I think part of the general problem is simply that Hy is written in Python. Therefore, it is physically impossible for Hy's startup to be just as fast as Python's. When you start Hy, this happens:
- Python starts. There goes 0.01s.
- All the libraries are imported. Even when compiled to bytecode, this can take a bit, since some of the libraries can have bigger-ish import chains.
- The bytecode for the program has to be checked (to make sure it's valid) and loaded. You've got mtime comparisons and the like here.

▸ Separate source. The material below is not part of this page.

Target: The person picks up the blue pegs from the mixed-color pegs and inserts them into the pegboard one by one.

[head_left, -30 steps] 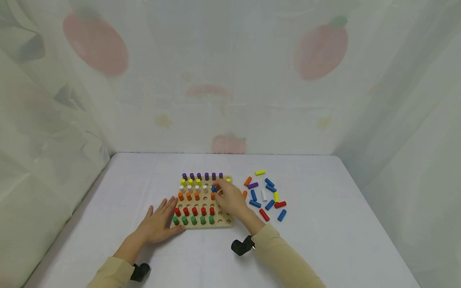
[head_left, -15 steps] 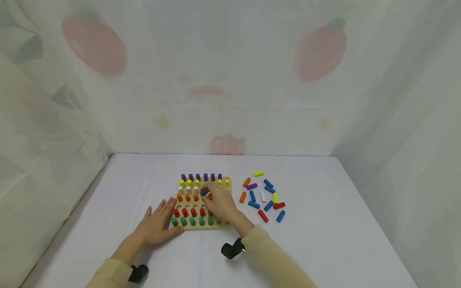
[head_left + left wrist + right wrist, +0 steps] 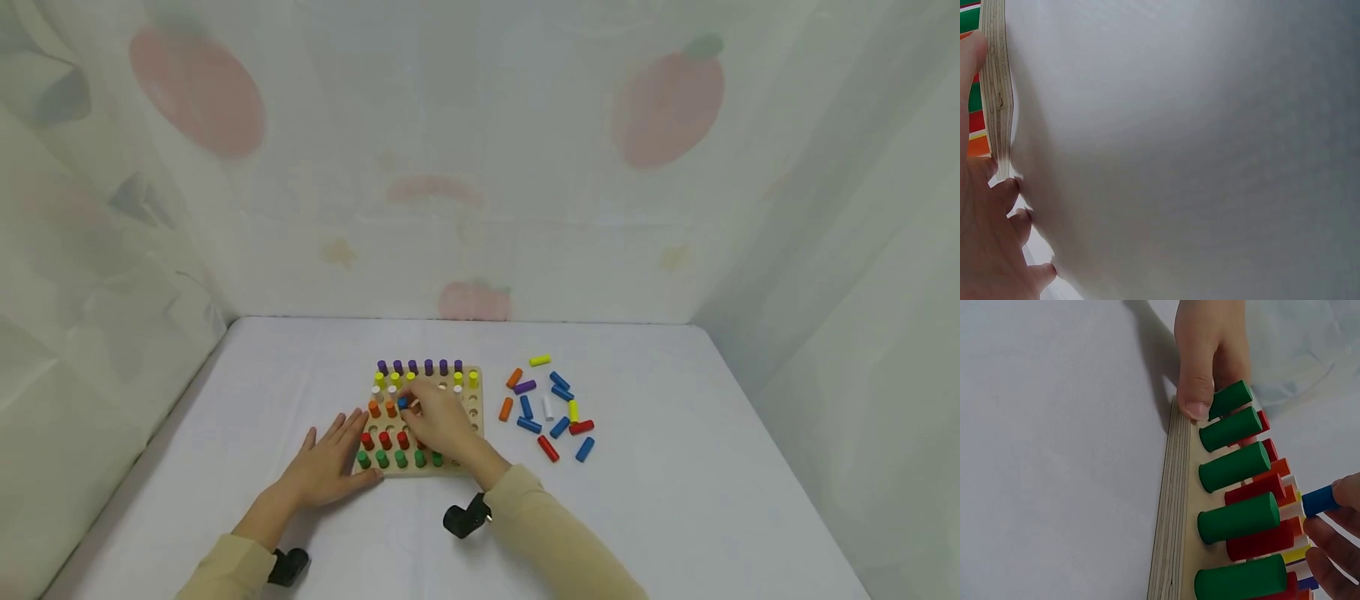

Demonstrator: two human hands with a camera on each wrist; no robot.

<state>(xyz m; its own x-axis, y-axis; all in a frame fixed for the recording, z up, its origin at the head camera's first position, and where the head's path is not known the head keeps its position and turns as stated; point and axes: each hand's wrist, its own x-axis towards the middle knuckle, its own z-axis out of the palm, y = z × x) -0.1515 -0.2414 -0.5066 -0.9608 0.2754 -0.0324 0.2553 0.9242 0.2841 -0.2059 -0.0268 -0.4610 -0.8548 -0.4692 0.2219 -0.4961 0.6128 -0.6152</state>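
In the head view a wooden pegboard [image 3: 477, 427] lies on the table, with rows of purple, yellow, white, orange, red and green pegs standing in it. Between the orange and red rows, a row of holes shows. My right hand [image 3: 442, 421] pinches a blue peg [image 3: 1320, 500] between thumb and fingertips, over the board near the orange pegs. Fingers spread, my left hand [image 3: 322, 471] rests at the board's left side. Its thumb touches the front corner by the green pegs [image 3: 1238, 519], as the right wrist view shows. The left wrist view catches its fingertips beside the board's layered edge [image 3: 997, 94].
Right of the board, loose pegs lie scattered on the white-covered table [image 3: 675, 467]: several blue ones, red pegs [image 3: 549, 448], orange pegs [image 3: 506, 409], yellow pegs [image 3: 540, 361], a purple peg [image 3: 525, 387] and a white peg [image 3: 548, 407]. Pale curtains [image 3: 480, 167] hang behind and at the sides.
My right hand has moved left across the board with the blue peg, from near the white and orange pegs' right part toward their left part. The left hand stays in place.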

- The bytecode has to be run. Along with that, it will bring in the Hy core libraries, whose bytecode also needs to be checked and run.
So the times really aren't too far off.
We might end up going the other way with this. See #1324.
In hindsight, this seems a little silly. A 40-ms overhead for importing Hy seems acceptable and not something that can feasibly be improved on very much. Neither Hy nor Python can be expected to produce programs with startup times that are comparable to native code, so if you want to write a program that will be launched thousands of times per second, this is the wrong tool for the job.
You are right. On the other hand if you take much longer to boot than pure Python then by definition you are disqualified from cases where a pure Python script was still a valid choice.
I disagree; in fact, I can't think of a scenario where a 10 ms startup time would be good enough but not 40 ms. Besides, real Python code will be importing other modules and thus won't obtain 10 ms, either.
If startup takes 10ms and your script runs another 10ms, the total runtime is 20ms. With hy it'll be 60ms, 3x slower. Putting it in a shell loop pipeline might no longer be an option.
What I take from your point of view is that you don't care for such a rare use case, and that's reasonable.